Koning van het zand (2)

Wat die piramides exact voorstellen weet ik niet. Herodotus had er zijn idee over, maar de oude Egyptenaren zijn vast de enigen die het echt weten. De mystiek van deze wonderen is prachtig. Het geeft de kans om er over te dromen, om je fantasie een eigen leven te laten leiden. Ze zijn tijdloos. Zoals een oud Egyptisch gezegde verduidelijkt: iedereen vreest de tijd maar de tijd vreest de piramides. Het is waar. Hebben ze te maken met een sterrenstelsel, proberen ze ons iets te vertellen over dood en de eeuwigheid, hoe zit het met het getal pi dat hierin wordt geherbergd, van astronomie tot geavanceerde wiskunde?
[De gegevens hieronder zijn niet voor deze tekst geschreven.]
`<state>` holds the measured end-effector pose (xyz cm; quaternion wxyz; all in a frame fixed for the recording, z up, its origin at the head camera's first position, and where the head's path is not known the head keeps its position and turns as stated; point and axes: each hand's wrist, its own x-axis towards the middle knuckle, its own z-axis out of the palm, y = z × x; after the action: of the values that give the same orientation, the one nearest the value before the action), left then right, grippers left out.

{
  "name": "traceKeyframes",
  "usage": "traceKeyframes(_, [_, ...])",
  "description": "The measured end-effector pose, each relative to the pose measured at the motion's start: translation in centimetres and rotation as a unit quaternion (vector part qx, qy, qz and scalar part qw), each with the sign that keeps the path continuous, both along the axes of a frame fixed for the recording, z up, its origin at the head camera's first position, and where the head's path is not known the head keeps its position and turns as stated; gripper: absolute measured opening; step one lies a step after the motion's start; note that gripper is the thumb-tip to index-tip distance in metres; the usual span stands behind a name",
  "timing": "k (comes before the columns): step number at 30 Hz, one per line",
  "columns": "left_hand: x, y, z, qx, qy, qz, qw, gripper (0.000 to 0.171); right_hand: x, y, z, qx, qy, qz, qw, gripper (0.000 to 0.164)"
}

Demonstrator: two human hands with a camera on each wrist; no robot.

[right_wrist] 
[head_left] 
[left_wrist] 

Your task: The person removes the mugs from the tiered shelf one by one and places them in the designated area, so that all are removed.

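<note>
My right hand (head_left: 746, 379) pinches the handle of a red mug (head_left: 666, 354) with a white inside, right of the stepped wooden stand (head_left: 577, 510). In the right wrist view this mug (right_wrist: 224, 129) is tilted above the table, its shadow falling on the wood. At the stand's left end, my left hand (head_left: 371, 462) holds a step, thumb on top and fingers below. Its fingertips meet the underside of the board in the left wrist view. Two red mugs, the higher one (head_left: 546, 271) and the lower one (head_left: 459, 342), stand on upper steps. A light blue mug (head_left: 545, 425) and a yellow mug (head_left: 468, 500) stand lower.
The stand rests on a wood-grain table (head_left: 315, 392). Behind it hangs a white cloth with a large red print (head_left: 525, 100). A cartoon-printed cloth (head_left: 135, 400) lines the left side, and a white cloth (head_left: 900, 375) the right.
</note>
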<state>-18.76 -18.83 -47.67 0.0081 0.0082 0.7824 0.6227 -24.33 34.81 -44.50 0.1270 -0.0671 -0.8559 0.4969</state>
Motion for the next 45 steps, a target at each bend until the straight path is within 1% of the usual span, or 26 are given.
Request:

Of is het astrologie? Zijn deze piramides toekomst of getuigen ze van een ver verleden? Ik hoop eerlijk gezegd dat niemand dit geheim ooit zal kunnen ontmantelen. Schatten zijn er niet gevonden. Wel lege ruimtes, misschien leeggeroofde schatkamers. Het mysterie blijft. Wanneer je alle raadsels weet op te lossen zijn er geen uitdagingen meer te vinden dus is het goed om het hierbij te laten.

We draaien om de piramides heen, waarbij we geen oog hebben voor de drie kleinere piramides. Nee, enkel deze drie grote. We klimmen een paar rijen stenen naar boven. Elke steen is minstens 9 meter hoog. Ik wil ze aanraken, ik wil het gevoel hebben dat ik in het midden van deze eeuwigheid sta. We twijfelen geen moment wanneer we de kans krijgen om Mykerinos te betreden. Eventjes vraag ik me af of het kan, of het geen godslastering is. Maar we kruipen door de gang onder in de piramide. We moeten echt hurkend naar beneden toe, oppassend voor het hoofd. Of de oude Egyptenaren zo klein waren of dat het expres zo gebouwd is, doet er eigenlijk niet eens toe. Beneden zijn wat ruimtes. Leeg. Misschien ooit graftombes of schatkamers. Maar nu is er helemaal niets meer. Kamers zonder aankleding, maar toch in het hart van het bouwwerk dat in de schaduw van Cheops staat. Fascinerend.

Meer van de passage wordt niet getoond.